In the earlier consideration of this decision, I wrote:
This Kat wonders what has happened to the doctrine that "what is not claimed is disclaimed" - there is surely an argument that if it is taught that the invention can be performed with a binding agent concentration between 0.01 and 50%, but what is claimed is narrower, then this narrower range should be given a strict interpretation.  Yet Kitchin LJ took the opposite view - "Once again this is a factor which undermines Smith & Nephew's favoured interpretation of the claim."
But there is a further fact that seems to fatally undermine the reasoning in the three quoted paragraphs above, and that is that paragraph [0028] should not be in the amended patent at all.

Why not?

Well, practitioners before the European Patent Office will be well aware that, when a claim is narrowed during prosecution or post-grant in opposition proceedings, it is invariably required that the description be amended accordingly, and statements that go outside the scope of the amended claims should be excised.  Section 75(5) of the Patents Act 1977 states:
In considering whether or not to allow an amendment proposed under this section, the court or the comptroller shall have regard to any relevant principles applicable under the European Patent Convention.
Not Court of Appeal policy
One of the "relevant principles" is that the description must be adapted.  But that did not happen in the present case: claim 1 was allowed to be amended without any adaptation of the description.  It is not clear why this was permitted.  The UKIPO wrote a letter to ConveTec on 25 October 2011 (which can be seen at IPSUM here) confirming that the amendment was considered allowable, but also stating "However, consequential amendments should be made to the description with the insertion of a statement of invention that is consistent with the wording of the amended claim 1".  This did not happen.

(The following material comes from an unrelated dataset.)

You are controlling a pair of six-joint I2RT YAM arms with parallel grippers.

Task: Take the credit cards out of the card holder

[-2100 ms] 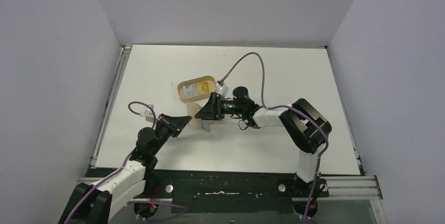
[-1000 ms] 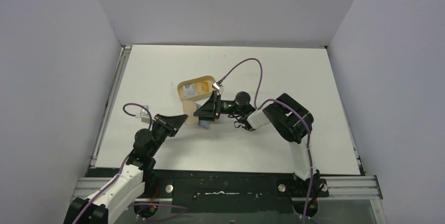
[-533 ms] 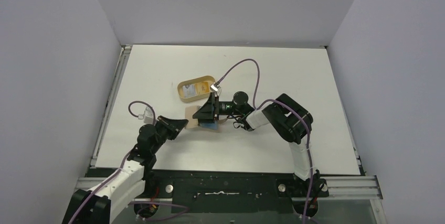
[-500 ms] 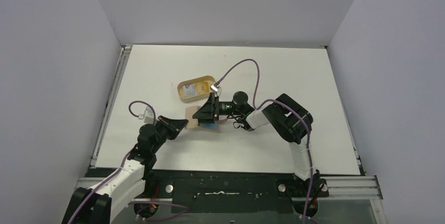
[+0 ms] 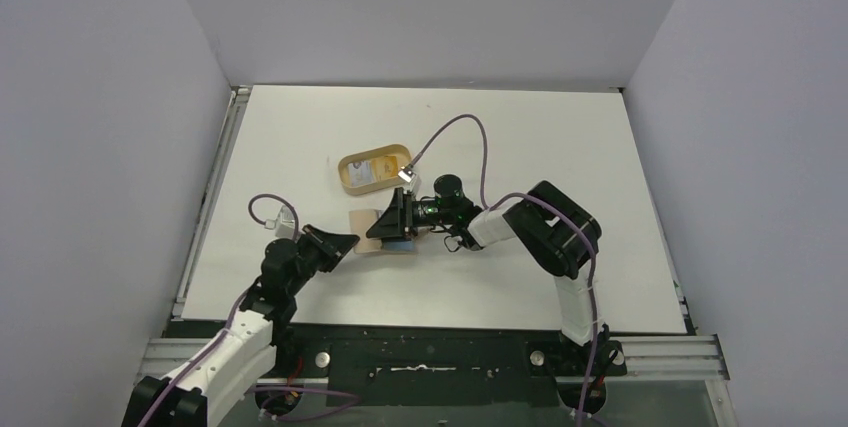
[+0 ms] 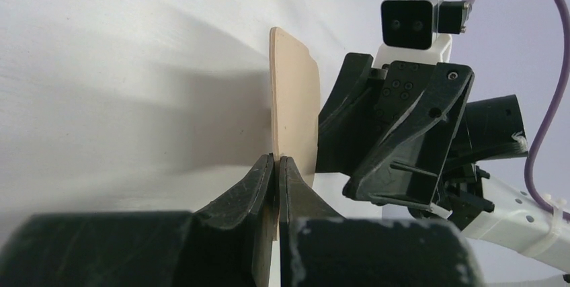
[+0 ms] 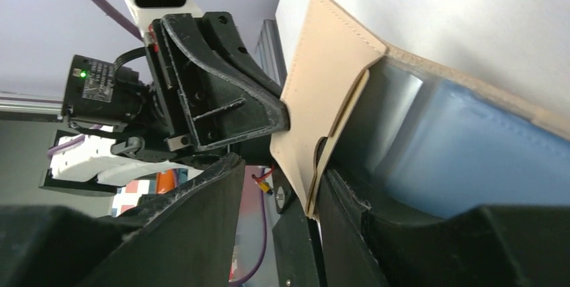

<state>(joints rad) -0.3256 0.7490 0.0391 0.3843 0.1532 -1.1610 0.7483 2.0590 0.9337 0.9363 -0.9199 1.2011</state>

The Court of Appeal has thus relied heavily on statements, such as "that the invention can (and preferably should) be performed with a binding agent concentration between 0.01 and 50%" when -- had correct procedure been followed -- those statements should simply not have been there.

Even if para [0028] was not amended, as it should have been, this Kat finds it most odd that the Court of Appeal should take the view that, when the claim has been narrowed in previous litigation to cure an invalidity problem, statements in the description that support the previous, invalid scope should be relied on to broaden the scope of the amended claim.